__About this exercise__
Note each line in the data holding the string "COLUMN" and report it.

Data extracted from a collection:
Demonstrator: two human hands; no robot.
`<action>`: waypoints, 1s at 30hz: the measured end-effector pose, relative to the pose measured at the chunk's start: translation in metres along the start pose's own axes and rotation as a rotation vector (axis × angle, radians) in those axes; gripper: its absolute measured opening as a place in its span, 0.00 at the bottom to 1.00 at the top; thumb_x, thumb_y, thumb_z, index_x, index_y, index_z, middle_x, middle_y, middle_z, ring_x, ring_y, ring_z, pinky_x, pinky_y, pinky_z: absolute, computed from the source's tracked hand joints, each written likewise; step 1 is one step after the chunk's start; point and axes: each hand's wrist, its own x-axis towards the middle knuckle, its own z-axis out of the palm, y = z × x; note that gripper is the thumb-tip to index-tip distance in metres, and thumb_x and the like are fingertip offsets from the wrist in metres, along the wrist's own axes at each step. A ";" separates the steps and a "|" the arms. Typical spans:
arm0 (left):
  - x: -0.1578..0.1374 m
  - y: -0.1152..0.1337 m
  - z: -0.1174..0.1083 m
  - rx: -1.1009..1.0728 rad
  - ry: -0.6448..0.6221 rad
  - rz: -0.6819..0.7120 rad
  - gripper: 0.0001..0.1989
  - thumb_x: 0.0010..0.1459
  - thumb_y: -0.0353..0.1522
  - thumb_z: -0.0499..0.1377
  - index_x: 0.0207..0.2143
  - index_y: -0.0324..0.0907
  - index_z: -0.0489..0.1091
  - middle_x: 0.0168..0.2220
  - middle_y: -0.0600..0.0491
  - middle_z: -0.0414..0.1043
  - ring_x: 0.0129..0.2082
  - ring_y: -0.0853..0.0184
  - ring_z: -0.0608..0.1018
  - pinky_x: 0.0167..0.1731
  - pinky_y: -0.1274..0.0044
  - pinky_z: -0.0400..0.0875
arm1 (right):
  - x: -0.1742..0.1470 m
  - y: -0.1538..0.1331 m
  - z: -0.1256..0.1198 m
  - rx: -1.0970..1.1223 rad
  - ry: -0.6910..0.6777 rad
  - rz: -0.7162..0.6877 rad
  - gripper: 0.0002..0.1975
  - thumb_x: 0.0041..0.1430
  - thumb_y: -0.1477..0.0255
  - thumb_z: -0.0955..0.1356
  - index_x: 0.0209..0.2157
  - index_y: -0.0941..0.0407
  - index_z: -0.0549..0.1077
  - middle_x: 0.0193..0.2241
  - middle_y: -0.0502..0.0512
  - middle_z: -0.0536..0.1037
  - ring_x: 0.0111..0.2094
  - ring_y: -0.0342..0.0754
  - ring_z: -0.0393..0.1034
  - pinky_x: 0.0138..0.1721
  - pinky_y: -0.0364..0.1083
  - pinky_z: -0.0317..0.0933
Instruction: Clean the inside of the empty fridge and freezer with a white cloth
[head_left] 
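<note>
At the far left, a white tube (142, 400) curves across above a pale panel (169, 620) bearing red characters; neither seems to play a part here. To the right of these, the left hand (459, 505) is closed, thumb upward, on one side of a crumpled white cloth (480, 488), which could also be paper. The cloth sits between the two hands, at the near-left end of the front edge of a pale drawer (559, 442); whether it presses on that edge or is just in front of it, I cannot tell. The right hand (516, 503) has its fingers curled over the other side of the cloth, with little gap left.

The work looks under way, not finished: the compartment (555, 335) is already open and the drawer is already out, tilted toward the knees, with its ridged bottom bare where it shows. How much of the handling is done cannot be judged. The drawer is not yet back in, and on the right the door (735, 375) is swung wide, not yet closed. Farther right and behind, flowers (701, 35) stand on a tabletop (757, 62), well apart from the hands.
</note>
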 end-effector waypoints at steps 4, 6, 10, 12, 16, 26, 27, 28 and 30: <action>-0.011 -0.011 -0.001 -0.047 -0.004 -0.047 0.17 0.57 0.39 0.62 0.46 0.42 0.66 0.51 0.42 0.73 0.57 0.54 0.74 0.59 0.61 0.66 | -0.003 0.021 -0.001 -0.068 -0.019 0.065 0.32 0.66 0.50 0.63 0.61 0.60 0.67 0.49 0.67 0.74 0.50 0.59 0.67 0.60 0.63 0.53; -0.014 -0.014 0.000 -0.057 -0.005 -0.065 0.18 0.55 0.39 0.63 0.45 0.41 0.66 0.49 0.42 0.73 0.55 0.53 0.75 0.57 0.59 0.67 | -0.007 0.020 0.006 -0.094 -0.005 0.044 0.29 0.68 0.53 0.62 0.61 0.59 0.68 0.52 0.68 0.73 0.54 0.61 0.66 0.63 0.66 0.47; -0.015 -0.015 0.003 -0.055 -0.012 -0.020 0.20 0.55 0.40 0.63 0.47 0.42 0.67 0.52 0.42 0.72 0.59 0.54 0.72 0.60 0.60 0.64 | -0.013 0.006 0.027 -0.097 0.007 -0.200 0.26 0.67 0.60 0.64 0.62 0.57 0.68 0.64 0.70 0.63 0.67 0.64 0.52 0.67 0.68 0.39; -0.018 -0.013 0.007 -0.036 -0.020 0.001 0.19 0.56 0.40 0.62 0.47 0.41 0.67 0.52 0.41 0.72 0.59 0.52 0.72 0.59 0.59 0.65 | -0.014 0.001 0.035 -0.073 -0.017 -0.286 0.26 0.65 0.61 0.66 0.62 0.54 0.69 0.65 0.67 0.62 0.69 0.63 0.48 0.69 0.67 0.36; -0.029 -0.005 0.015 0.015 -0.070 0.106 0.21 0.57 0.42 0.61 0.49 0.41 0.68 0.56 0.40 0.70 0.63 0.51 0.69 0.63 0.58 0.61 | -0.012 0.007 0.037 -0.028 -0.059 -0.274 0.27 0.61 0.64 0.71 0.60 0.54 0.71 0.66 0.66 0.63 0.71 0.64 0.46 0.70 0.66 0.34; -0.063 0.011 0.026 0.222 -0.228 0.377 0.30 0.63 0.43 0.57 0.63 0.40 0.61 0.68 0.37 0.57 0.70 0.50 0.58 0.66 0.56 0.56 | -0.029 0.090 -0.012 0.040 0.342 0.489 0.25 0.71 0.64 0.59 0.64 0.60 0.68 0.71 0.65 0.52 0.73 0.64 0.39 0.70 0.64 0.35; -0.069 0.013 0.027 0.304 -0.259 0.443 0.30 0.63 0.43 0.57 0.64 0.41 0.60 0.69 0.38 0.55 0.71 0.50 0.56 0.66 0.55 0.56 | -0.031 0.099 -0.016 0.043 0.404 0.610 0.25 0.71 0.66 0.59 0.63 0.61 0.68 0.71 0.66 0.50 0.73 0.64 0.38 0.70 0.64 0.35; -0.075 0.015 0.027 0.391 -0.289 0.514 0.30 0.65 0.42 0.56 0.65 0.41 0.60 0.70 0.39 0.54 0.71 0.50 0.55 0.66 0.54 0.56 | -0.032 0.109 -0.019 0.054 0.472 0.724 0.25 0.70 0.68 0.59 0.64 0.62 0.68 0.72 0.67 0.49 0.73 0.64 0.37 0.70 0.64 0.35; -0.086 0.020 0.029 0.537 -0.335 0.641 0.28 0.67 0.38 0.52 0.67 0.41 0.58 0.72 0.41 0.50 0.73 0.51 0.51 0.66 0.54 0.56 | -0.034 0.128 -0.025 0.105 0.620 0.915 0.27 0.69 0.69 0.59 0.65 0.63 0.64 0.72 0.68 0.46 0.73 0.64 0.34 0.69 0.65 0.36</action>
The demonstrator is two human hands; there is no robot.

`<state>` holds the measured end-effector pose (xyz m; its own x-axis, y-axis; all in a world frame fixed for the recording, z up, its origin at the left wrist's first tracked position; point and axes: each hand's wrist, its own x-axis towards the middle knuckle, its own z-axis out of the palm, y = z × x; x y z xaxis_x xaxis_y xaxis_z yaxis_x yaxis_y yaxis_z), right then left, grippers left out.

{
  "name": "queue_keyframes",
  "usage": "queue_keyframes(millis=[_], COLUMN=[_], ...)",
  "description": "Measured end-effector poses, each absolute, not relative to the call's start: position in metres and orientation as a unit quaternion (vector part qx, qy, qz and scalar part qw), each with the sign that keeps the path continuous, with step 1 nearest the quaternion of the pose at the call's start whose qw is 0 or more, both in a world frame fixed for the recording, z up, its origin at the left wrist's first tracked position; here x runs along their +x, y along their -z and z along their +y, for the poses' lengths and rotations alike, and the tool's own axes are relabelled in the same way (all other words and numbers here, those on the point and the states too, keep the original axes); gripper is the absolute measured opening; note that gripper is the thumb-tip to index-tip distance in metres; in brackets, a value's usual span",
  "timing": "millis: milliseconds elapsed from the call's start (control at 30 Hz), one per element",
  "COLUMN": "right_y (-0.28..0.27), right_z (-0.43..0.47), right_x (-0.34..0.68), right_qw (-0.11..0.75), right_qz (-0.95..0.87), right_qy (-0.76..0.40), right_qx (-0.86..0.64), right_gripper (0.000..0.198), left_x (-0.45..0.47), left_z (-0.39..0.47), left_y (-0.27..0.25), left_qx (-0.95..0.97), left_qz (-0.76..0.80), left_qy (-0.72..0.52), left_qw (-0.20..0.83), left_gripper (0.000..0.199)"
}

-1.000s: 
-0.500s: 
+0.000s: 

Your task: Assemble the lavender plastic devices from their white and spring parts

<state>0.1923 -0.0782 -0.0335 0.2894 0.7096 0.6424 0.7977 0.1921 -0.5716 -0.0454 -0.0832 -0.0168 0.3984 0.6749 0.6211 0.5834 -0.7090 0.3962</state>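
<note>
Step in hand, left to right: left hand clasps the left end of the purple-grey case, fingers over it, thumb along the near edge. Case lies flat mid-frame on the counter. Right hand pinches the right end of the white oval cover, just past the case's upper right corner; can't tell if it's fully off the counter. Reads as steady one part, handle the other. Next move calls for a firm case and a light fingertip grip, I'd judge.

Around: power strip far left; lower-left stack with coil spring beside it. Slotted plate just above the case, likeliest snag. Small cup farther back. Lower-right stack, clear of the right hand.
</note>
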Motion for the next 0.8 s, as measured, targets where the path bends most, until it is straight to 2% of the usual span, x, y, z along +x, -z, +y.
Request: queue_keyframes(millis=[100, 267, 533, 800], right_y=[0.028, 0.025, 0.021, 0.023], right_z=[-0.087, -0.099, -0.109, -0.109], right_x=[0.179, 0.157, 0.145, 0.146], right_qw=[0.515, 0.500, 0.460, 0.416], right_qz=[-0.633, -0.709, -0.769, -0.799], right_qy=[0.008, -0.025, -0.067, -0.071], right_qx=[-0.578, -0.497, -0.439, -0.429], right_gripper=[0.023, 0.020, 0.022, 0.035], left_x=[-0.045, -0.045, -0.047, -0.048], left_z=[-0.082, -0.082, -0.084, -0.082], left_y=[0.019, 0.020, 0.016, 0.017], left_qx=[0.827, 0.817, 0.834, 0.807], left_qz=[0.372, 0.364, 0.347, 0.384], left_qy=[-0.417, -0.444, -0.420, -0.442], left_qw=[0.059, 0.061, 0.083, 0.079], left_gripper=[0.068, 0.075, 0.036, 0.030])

__Response for this exercise__
  "usage": "queue_keyframes(millis=[_], COLUMN=[_], ...)",
  "COLUMN": "right_y (-0.28..0.27), right_z (-0.43..0.47), right_x (-0.34..0.68), right_qw (-0.11..0.75), right_qz (-0.95..0.87), right_qy (-0.76..0.40), right_qx (-0.86..0.64), right_gripper (0.000..0.198), left_x (-0.45..0.47), left_z (-0.39..0.47), left_y (-0.27..0.25), left_qx (-0.95..0.97), left_qz (-0.76..0.80), left_qy (-0.72..0.52), left_qw (-0.20..0.83), left_gripper (0.000..0.199)"

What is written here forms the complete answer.